If the Tories appear to have squandered the massive mandate they won under the leadership of Boris Johnson in 2019, Labour under Keir Starmer may be making a comeback. The widely under-estimated Starmer has gained control over the party that had drifted too far left under Jeremy Corbyn, who led it to three successive defeats. Starmer has walked away from many of the radical promises he made on the economic front when he took charge; on foreign policy too, he has little time for the anti-American and pacifist posturing on the left of the party. But India has reasons to remember this round of Tory rule as a positive phase in bilateral relations. Over the last decade and a half, the Tories made a systematic effort to transform the relationship with India that had been caught in a box defined by the British establishment’s paternalism on South Asian issues and the post-colonial chip on the shoulder of the Indian elite. India’s traditional preference has been in favour of Labour, but Delhi was peeved by the latter’s growing hostility towards India, especially under Corbyn. A combination of the vacuous claim to pursue “foreign policy values” and a cynical pursuit of minority politics at home saw Labour take anti-India positions on a range of issues, including Kashmir. The Tories, in contrast, have resisted the temptation to meddle in India’s internal politics, they set aside the compulsion to mediate on the Kashmir question, and began to dehyphenate relations with India and Pakistan.

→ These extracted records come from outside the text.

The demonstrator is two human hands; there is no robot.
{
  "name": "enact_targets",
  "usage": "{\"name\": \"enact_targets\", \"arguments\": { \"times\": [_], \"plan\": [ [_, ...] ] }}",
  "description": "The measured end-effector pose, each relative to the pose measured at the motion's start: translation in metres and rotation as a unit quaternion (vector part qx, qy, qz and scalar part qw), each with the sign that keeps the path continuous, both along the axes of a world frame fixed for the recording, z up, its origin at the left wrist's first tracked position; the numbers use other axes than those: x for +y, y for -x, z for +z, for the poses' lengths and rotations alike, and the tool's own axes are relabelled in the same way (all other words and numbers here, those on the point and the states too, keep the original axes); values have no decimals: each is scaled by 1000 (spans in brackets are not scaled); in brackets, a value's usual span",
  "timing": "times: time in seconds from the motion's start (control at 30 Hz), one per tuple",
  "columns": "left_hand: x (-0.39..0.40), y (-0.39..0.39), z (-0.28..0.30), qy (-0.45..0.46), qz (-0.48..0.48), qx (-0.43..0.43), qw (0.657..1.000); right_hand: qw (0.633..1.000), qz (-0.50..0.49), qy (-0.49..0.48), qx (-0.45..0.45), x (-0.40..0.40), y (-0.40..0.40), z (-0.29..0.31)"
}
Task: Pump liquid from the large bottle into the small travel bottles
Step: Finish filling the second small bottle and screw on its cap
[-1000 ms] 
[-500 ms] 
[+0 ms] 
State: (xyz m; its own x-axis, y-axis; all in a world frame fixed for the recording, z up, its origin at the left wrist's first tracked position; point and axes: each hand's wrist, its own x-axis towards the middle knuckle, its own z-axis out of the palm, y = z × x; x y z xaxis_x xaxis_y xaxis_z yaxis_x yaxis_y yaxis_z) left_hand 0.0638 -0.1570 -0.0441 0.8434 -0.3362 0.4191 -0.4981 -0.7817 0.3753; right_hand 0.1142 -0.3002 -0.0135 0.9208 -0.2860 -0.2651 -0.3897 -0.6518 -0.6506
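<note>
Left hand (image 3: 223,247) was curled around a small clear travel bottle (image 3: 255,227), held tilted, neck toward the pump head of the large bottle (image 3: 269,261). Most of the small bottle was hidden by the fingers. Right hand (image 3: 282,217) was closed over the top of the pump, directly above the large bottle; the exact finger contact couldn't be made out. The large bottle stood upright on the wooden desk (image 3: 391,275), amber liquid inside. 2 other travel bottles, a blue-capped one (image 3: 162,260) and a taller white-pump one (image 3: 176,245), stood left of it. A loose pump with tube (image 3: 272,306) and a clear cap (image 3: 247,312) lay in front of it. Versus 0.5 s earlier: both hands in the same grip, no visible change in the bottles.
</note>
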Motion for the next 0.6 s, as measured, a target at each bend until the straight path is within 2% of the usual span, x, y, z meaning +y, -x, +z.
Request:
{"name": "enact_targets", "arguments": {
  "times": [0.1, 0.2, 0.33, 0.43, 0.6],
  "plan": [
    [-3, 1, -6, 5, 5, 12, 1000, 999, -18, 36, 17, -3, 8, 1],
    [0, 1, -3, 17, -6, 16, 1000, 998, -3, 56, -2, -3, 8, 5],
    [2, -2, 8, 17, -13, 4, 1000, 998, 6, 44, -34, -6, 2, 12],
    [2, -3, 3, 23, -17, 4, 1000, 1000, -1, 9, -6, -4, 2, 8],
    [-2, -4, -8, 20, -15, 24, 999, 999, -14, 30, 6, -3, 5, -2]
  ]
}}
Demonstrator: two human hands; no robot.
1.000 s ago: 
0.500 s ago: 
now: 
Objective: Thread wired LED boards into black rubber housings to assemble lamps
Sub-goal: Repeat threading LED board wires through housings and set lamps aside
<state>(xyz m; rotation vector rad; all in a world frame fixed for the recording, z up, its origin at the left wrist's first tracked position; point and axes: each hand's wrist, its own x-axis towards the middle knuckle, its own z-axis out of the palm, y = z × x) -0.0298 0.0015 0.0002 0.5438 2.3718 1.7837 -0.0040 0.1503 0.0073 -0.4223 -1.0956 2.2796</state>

These efforts culminated in Boris Johnson’s tenure, which saw the unveiling of a roadmap for restructuring the relationship in trade, investment, technology, migration and defence. India, which has shed some traditional inhibitions over the last decade to elevate ties with the UK, will hope that the upward trajectory will continue. The next Indian government must seize the earliest opportunity for a summit-level meeting with the next UK PM.